The Newfoundland fossils looked like ferns, but they were not plants.

A series of Newfoundland fossils shed light on ancient reproduction organism, scientists announced on Monday afternoon. The discovery was made due to the complex underwater investigation that researchers at the University of Cambridge in England have recently made.

The team of researchers were puzzled by the traces they found on rock formations on the Newfoundland coastline. Deeper analyses have revealed that these unusual fern-like creatures existed 565 million years ago and they were very complex, in spite of their rather simple form.

Scientists have estimated that the fossils belonged to the category of Fractofusus rangeomorphs which lived on the bottom of the ocean, particularly in the area of the Newfoundland. These ancient species had two reproductive systems, according to researchers.

The cluster of cells that researchers found during their recent investigations have revealed that the fern-like creatures multiplied themselves through cell division. More specifically, the older cells gave birth to newer, smaller cells; thus, leading to the propagation of the species.

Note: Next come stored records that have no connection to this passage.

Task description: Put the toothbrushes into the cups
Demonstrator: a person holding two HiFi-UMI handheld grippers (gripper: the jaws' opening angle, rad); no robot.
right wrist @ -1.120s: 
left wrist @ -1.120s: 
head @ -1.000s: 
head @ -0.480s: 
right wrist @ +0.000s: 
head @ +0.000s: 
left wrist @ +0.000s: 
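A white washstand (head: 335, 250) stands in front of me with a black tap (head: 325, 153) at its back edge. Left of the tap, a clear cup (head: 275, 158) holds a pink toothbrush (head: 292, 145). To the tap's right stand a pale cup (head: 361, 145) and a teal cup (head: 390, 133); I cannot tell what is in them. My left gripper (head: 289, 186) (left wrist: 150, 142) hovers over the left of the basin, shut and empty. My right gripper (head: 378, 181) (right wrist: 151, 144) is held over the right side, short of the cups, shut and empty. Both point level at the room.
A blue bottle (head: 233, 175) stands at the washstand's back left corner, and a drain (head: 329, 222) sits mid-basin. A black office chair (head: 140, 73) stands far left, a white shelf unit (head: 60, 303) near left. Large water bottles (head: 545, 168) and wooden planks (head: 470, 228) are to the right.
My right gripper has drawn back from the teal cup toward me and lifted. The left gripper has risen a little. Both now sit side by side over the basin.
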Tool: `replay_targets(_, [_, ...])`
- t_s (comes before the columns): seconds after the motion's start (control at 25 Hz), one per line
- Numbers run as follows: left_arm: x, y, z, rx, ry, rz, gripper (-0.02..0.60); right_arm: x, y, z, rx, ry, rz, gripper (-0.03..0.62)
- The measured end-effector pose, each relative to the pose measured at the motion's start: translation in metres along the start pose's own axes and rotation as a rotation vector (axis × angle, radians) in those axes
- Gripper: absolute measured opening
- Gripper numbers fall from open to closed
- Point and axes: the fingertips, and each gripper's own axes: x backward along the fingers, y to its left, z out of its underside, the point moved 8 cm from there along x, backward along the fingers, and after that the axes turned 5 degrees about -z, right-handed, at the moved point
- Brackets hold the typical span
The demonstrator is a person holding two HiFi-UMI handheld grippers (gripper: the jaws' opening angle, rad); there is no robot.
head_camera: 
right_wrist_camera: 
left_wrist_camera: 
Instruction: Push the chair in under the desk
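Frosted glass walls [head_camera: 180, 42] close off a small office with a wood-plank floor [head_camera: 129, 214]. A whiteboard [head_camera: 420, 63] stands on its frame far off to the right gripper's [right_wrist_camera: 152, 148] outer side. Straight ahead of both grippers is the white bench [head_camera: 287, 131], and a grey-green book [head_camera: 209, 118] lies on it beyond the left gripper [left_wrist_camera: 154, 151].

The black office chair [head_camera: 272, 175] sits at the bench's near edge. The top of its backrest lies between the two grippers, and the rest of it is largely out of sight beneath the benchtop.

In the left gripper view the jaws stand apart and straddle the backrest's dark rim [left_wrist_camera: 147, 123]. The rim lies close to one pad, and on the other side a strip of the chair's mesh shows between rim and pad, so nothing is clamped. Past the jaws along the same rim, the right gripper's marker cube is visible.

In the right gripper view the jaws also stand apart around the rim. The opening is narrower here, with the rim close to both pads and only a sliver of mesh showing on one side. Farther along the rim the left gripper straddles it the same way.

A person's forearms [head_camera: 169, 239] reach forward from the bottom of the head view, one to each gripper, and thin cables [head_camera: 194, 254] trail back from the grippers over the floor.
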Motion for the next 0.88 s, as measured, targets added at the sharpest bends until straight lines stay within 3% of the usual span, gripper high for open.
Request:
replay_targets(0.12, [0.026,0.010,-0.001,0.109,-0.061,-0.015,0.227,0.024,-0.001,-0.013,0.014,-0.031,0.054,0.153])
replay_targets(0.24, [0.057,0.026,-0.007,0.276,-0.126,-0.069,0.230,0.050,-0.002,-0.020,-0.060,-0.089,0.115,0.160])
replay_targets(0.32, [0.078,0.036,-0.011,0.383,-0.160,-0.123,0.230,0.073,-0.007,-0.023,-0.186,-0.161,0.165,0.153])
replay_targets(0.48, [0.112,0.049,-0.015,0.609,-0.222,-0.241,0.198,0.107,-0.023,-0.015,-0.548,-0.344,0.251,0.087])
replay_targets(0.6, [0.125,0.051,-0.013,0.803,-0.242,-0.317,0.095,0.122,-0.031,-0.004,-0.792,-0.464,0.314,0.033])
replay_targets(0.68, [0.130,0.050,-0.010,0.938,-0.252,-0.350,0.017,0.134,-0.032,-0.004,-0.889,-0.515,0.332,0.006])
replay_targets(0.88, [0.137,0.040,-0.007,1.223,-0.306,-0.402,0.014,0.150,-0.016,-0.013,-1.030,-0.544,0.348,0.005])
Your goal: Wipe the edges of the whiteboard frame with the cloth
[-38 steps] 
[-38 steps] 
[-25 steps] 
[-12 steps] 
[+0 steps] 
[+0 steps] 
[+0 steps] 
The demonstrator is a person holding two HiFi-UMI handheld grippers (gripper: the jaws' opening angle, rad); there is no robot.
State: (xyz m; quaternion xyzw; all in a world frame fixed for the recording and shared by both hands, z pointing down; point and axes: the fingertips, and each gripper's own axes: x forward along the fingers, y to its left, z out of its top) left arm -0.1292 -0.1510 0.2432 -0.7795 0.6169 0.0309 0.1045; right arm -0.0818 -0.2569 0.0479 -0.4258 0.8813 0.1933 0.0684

However, there was still a question that remained unanswered, namely how did the ‘grandparents’ of the species first appeared if younger generations relied only on asexual reproduction. According to Jack Matthews from the University of Oxford, the newly found rangeomorphs reproduced themselves through certain seed-like organisms called “propagules”.

Judging by their asexual reproduction system, we could assume that the ancient fossils were plants, but scientists are not completely convinced of this theory. In their opinion, the 565 million-year-old species could also be labeled as animals because they do not require sunlight to survive or to feed themselves.

Strawberries and other such modern plants usually rely on cell-division to reproduce themselves. Older parts of the plant give birth to new offspring, much like in the case of the Newfoundland fossils, marine experts have explained.

Scientists will focus on the identification of other particularities of the ancient species to better understand the evolution of the Fractofusus and hopefully, to determine whether they are plants or animals.

The findings of the current research may be accessed in the journal Nature, scientists have concluded.